What the task requires:
Set the material down again exactly, line by line, skipping each picture.

Recorded data:
■ ■ ■ ■

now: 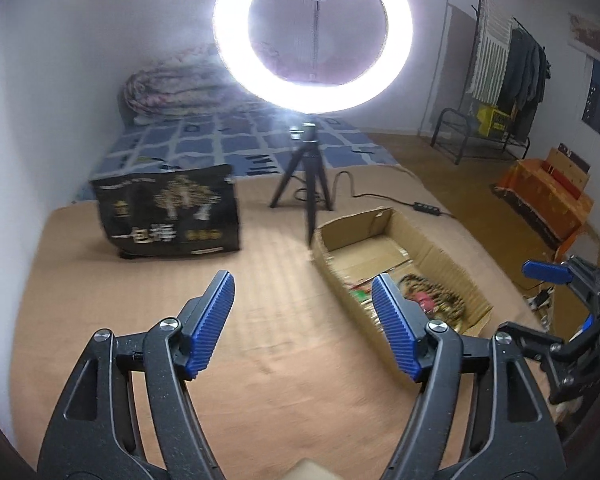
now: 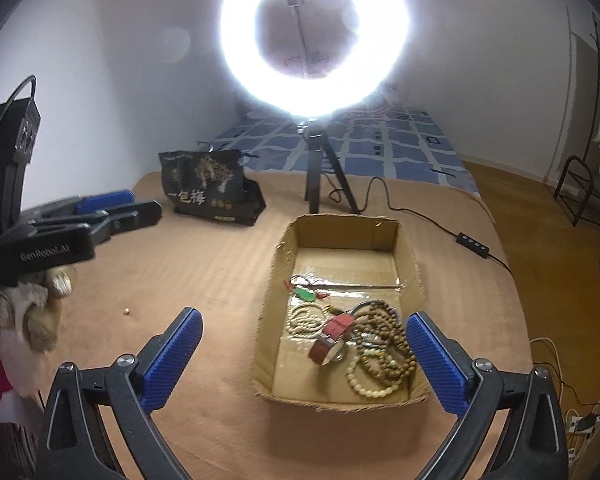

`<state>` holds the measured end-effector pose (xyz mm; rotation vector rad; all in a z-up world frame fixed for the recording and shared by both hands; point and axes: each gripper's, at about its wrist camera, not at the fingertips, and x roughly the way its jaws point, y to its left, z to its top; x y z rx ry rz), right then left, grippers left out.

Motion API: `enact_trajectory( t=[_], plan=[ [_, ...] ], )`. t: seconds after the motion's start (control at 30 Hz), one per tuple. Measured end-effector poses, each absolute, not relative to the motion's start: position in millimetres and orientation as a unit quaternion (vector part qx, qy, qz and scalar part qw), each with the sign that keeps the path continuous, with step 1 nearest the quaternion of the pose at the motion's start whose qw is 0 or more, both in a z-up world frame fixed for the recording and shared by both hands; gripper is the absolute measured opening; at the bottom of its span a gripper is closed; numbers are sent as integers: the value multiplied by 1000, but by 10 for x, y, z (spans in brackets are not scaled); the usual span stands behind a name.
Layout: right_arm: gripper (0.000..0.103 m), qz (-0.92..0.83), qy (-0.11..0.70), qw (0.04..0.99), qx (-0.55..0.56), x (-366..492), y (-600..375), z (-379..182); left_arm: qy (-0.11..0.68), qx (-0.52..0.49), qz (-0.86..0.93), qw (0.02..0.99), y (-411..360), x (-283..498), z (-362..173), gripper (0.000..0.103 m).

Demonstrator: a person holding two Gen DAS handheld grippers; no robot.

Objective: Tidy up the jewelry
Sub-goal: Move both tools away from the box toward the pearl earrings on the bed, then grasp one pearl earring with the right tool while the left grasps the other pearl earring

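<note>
An open cardboard box lies on the tan bed cover and holds the jewelry: brown bead strands, cream bead bracelets, a watch with a red strap and a green pendant on red cord. My right gripper is open, above the box's near end. My left gripper is open and empty over the cover, left of the box; it also shows in the right wrist view. The right gripper's blue finger shows at the left view's right edge.
A lit ring light on a black tripod stands behind the box, its cable and switch trailing right. A black printed bag sits at the back left. A small bead-like object lies on the cover.
</note>
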<state>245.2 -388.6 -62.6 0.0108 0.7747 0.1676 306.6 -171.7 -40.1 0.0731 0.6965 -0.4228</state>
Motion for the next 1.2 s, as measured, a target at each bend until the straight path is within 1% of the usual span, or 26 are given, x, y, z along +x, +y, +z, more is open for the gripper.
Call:
enact_trajectory(
  t=[0.3,0.47,0.53,0.6,0.63,0.7,0.83,0.87,0.9,1.03,1.1,1.17,1.2],
  plan=[
    [103,115,375,920,-12,2306,-3499,-747,339,66,-160,925,-948,2837,-578,73],
    [103,149,378,913,-16,2272,-3218,-895,364,43,-133,921,-490,2813,-826,73],
    [103,164,381,910,-21,2257,-3083,-963,373,27,-130,918,-356,2802,-920,69],
    [102,182,383,905,-23,2241,-2941,-1042,383,16,-128,915,-264,2799,-1012,59],
    [101,190,385,903,-23,2231,-2873,-1084,388,10,-128,913,-225,2800,-1065,56],
    [96,205,391,897,-21,2221,-2756,-1160,400,-3,-131,907,-155,2795,-1188,48],
    [87,238,408,881,-12,2226,-2525,-1355,410,-11,-137,902,-99,2772,-1361,42],
    [82,250,417,874,-10,2238,-2449,-1430,412,-13,-142,900,-89,2757,-1412,41],
    [77,257,421,870,-9,2246,-2396,-1481,414,-14,-144,899,-75,2745,-1439,40],
    [66,283,432,856,-13,2226,-2168,-1676,420,-13,-153,894,-45,2724,-1560,38],
    [57,296,437,849,-26,2204,-2037,-1770,426,-13,-157,891,-31,2727,-1626,38],
    [53,303,440,844,-42,2179,-1927,-1838,433,-15,-157,887,-8,2739,-1687,38],
    [49,306,441,842,-50,2164,-1873,-1871,436,-16,-158,886,-2,2746,-1721,38]
  ],
)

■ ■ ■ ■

Answer section:
now: 
now: 

`<state>` holds the measured end-effector pose (xyz mm; rotation vector rad; all in a z-up world frame fixed for the recording and shared by both hands; point and axes: each gripper's, at about its wrist camera, not at the fingertips, and x roughly the way its jaws point, y to its left, z to its top; x y z rx ry rz), right then left, grippers left out.

Motion API: `enact_trajectory( t=[_], plan=[ [_, ...] ], )`. t: seconds after the motion's start (control at 30 Hz), one per tuple. Measured end-effector poses, each absolute, not relative to the motion's start: position in millimetres and orientation as a unit quaternion (vector part qx, qy, qz and scalar part qw), each with the sign that keeps the path continuous, with step 1 nearest the quaternion of the pose at the motion's start whose qw is 0 or more, both in a z-up world frame fixed for the recording and shared by both hands; gripper is the absolute measured opening; at the bottom of its span a gripper is closed; numbers are sent as integers: the value multiplied by 1000, but by 10 for x, y, z (spans in brackets are not scaled); the usual span stands behind a name.
Layout: right_arm: gripper (0.000..0.103 m), qz (-0.92..0.83), qy (-0.11..0.70), qw (0.04..0.99), qx (-0.55..0.56), x (-366..492), y (-600..375), z (-379..182); left_arm: qy (-0.11..0.68), qx (-0.52..0.49), qz (-0.86..0.93), qw (0.02..0.99), y (-411..360), x (-283..498), z (-362..173), gripper (0.000..0.103 m).

Demonstrator: a person holding two Gen DAS handheld grippers; no robot.

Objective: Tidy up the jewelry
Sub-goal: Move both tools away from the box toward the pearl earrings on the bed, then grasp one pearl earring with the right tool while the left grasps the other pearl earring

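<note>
An open cardboard box lies on the tan bed cover and holds the jewelry: brown bead strands, cream bead bracelets, a watch with a red strap and a green pendant on red cord. My right gripper is open, above the box's near end. My left gripper is open and empty over the cover, left of the box; it also shows in the right wrist view. The right gripper's blue finger shows at the left view's right edge.
A lit ring light on a black tripod stands behind the box, its cable and switch trailing right. A black printed bag sits at the back left. A small bead-like object lies on the cover.
</note>
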<state>245.2 -388.6 -62.6 0.0108 0.7747 0.1676 306.6 -171.7 -40.1 0.0731 0.6965 -0.4228</state>
Motion for the next 1.2 s, as measured, a target at each bend until the straight path is within 1% of the usual span, or 26 are given, x, y, z along +x, +y, +z, more is open for the gripper.
Call:
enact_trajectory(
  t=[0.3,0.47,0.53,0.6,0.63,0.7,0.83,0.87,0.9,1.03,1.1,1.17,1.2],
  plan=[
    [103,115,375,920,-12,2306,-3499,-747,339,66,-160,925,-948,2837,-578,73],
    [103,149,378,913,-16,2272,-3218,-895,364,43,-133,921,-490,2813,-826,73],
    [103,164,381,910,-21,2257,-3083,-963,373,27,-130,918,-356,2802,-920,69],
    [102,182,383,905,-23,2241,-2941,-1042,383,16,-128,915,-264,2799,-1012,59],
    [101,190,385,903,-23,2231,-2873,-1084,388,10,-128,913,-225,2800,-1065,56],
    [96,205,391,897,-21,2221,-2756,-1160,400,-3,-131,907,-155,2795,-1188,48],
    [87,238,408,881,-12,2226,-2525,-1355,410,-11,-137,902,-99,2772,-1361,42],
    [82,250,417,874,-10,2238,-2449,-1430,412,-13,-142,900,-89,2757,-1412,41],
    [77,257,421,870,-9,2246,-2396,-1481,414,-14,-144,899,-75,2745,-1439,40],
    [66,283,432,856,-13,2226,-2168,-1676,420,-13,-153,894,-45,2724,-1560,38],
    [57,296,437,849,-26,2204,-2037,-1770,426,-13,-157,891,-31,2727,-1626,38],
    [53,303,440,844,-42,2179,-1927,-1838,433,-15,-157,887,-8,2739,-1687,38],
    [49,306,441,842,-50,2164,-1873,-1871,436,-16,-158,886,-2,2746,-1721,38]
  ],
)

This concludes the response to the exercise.